[What to do] The expected result is a verbatim repetition of the lines from the start of the entries through the line containing "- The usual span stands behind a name", with the pictures removed.
□ □ □
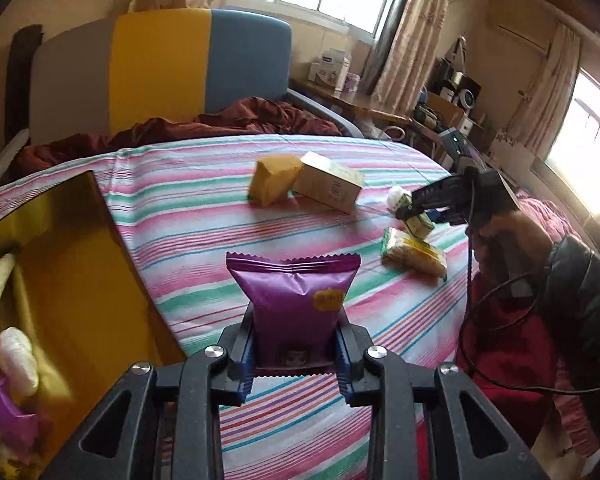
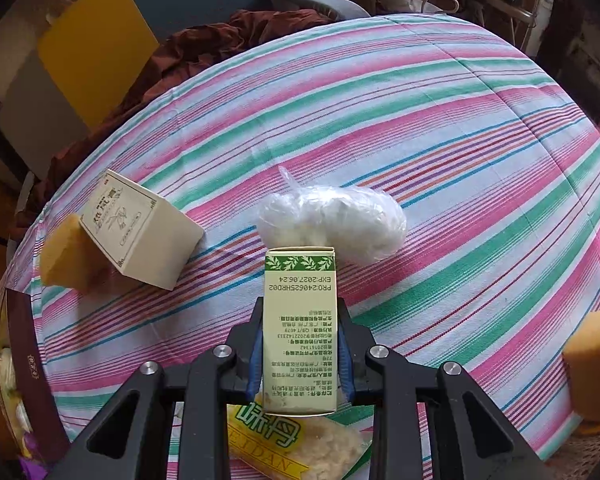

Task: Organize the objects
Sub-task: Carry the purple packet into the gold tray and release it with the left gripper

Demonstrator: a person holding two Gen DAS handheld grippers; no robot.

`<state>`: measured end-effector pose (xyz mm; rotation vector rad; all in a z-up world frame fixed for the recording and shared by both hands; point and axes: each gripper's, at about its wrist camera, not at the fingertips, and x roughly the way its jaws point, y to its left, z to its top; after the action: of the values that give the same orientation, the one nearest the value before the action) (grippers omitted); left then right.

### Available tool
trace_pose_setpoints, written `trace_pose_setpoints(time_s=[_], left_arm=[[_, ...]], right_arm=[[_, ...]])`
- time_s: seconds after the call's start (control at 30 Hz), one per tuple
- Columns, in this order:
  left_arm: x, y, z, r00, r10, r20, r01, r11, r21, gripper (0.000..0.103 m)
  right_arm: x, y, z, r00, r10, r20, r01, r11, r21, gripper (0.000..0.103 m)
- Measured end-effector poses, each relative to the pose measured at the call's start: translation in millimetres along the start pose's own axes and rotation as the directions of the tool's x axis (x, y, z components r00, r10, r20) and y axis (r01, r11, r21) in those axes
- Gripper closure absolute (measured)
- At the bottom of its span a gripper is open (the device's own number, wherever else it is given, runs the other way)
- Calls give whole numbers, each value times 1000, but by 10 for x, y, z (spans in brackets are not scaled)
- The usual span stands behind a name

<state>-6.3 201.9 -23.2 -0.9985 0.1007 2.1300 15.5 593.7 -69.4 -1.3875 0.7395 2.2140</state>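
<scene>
Left tongs (image 1: 296,344): pinching a purple snack packet (image 1: 294,300) by its lower part, packet upright between the fingers, above the striped bedsheet (image 1: 204,216).

Right tongs (image 2: 300,354): pinching a pale green carton (image 2: 300,328), printed text upside down, held lengthwise between the fingers.

Ahead of the right tongs, just beyond the carton's far end: a white plastic-wrapped bundle (image 2: 332,220) on the sheet.

Beneath the right tongs: a yellow-labelled clear snack bag (image 2: 296,440), lying flat.

Ahead-left of the right tongs: a cream box (image 2: 140,232), tilted, touching a yellow sponge (image 2: 68,256).

Right of the right tongs: a second yellow sponge (image 2: 596,364).

Left of the left tongs: a gold-lined box (image 1: 72,280), containing several packets at its near-left end.
</scene>
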Motion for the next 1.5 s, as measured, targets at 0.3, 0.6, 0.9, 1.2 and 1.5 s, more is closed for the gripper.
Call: trace_pose_setpoints(time_s=[0.3, 0.6, 0.9, 1.2, 1.5], left_arm=[[-583, 1248, 6, 982, 190, 20, -177, 944, -278, 72], [-330, 2106, 158, 968, 226, -105, -249, 874, -417, 72], [216, 2389, 173, 916, 290, -277, -379, 853, -358, 71], [159, 2397, 81, 911, 308, -275, -397, 836, -379, 58], [-398, 2205, 26, 922, 360, -142, -385, 822, -420, 55]], right_arm=[[-136, 174, 48, 995, 63, 81, -59, 997, -46, 73], [-178, 346, 75, 985, 117, 128, -104, 989, -102, 73], [-151, 348, 80, 985, 121, 120, -109, 988, -107, 73], [-133, 371, 86, 987, 111, 119, -97, 988, -120, 73], [-132, 453, 49, 990, 87, 113, -68, 985, -161, 73]])
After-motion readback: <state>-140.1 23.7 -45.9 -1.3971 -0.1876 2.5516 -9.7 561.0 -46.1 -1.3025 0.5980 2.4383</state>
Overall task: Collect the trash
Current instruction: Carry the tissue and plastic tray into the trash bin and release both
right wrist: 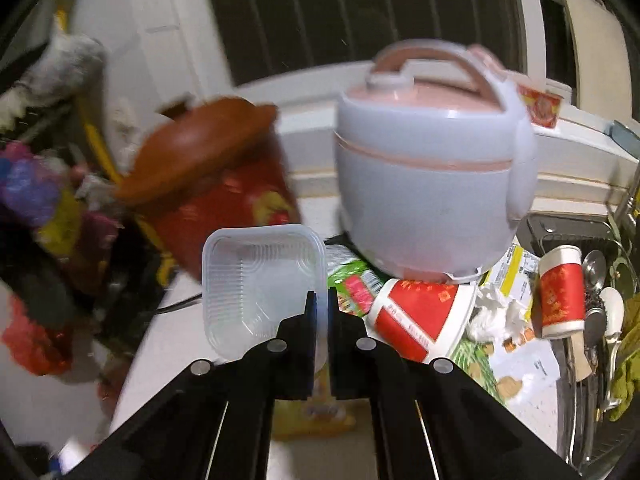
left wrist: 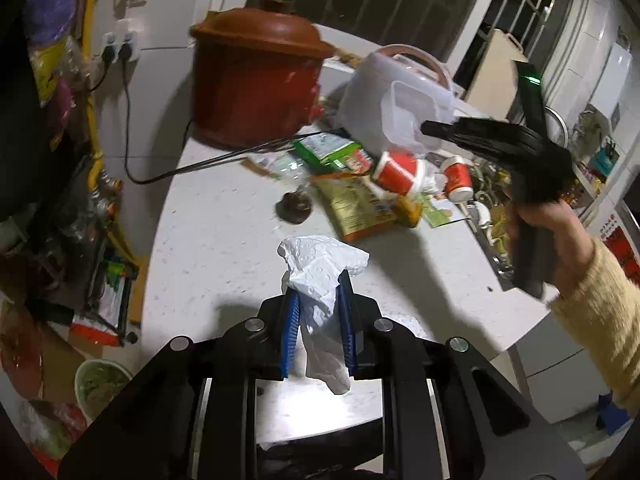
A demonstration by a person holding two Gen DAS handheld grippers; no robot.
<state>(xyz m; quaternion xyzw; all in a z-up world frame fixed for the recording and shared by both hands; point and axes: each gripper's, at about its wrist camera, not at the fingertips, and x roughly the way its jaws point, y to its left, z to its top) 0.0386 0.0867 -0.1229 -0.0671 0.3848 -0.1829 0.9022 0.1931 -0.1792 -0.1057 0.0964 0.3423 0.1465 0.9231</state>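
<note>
Over the pale countertop (left wrist: 224, 248) I have both tools loaded, so I judge the collecting to be partway along and far from finished. My left gripper (left wrist: 318, 320) has its blue pads pinched together on a crumpled white paper towel (left wrist: 320, 276); the wad fans out above the fingers and a tail of it hangs below them, clear of the counter. My right gripper (right wrist: 322, 300) is closed on the rim of a clear plastic tray (right wrist: 260, 284), which stands up on edge in front of the fingers with its ribbed hollow facing the camera. From the left camera the tray shows near the rice cooker (right wrist: 432, 184), lifted off the surface at the tip of the blurred right tool. Neither piece has reached a bin yet, and I can see no bin or bag in either view, so both drop-offs are still to do. Plenty is left on the counter: a tipped red and white paper cup (right wrist: 420, 320), a second cup (right wrist: 560, 292) by the sink (right wrist: 560, 232), a wad of white tissue (right wrist: 496, 312), a green snack packet (left wrist: 332, 152), an orange and green wrapper (left wrist: 356, 208) and a small brown lump (left wrist: 294, 206) that I cannot identify. The clay pot (left wrist: 256, 80) and the rice cooker stand behind the litter and look like keepers, not trash. The towel looks soft, light and dry; the tray looks thin, empty and easily flexed.
</note>
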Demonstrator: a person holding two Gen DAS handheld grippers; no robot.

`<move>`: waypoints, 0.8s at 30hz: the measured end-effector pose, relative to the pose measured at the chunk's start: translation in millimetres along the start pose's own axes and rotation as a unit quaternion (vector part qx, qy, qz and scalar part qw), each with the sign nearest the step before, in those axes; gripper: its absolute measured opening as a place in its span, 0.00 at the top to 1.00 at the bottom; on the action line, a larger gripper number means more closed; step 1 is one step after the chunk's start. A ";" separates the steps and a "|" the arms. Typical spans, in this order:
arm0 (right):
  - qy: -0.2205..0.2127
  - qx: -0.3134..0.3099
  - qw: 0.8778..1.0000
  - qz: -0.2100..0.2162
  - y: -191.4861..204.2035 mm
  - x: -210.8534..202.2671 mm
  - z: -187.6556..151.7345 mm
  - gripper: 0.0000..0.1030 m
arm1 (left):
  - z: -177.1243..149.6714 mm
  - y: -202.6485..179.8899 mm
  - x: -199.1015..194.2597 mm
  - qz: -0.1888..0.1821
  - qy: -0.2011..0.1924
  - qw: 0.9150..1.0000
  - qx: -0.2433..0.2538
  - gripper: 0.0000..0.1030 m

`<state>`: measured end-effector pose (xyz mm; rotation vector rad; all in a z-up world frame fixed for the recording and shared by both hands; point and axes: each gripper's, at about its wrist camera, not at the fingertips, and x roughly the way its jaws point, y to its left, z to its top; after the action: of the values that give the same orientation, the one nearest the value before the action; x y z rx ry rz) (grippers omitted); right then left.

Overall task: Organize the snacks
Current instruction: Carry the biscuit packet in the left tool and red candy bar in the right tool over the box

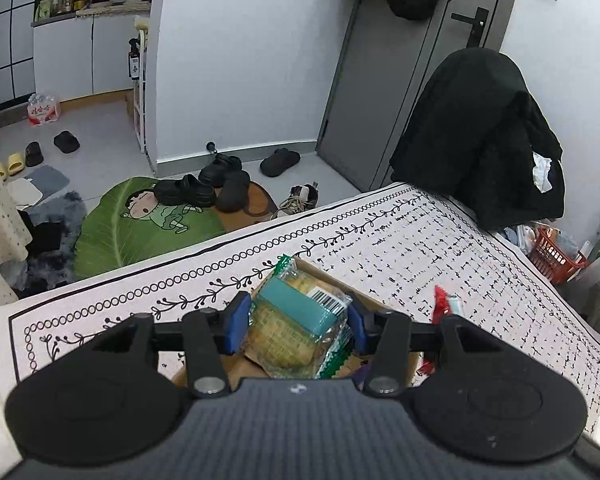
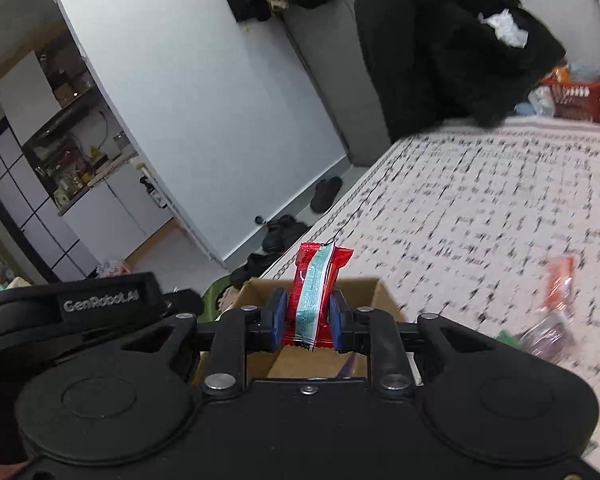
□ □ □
[Task response]
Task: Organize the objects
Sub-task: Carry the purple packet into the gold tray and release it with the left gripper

Demonstrator: a person holding two Gen DAS handheld grippers; no robot.

`<state>`: measured end-effector pose (xyz mm; rotation vector rad; all in a z-up world frame fixed for the recording and shared by both hands; point and axes: each gripper's, at about its wrist camera, not at the fingertips, and x roughly the way its jaws point, y to its left, z to its top; after the action: of the values that give the same orientation, the one nearest the value before the action) (grippers omitted); left then right.

### Available tool
trace_pose_setpoints, written `trace_pose_setpoints(time_s=[_], left_arm=[[_, ...]], right_arm=[[_, ...]])`
- time_s: seconds after the call's start (control at 30 Hz), one per tuple
- Columns, in this order:
  left_arm: x, y, z, r00, r10, r20, r01, r11, r21, gripper (0.000..0.103 m)
  right_arm: x, y, z, r00, r10, r20, r01, r11, r21, gripper (0.000..0.103 m)
- Measured end-effector poses, each relative to the pose measured at the call's start: translation in millimetres along the start pose's own axes and rotation as the directions of the tool's x axis (x, y, z components r00, r10, r20) and y axis (r01, r11, r21) in those axes
- Gripper closure absolute (measured)
- At the bottom of its span a gripper is open (the device's own number, wherever else it is given, runs the other way)
- Calls give whole numbers, each value times 1000, but by 10 for x, y, z (spans in brackets are not scaled)
- The usual span stands behind a name

No more is needed to finish this exercise.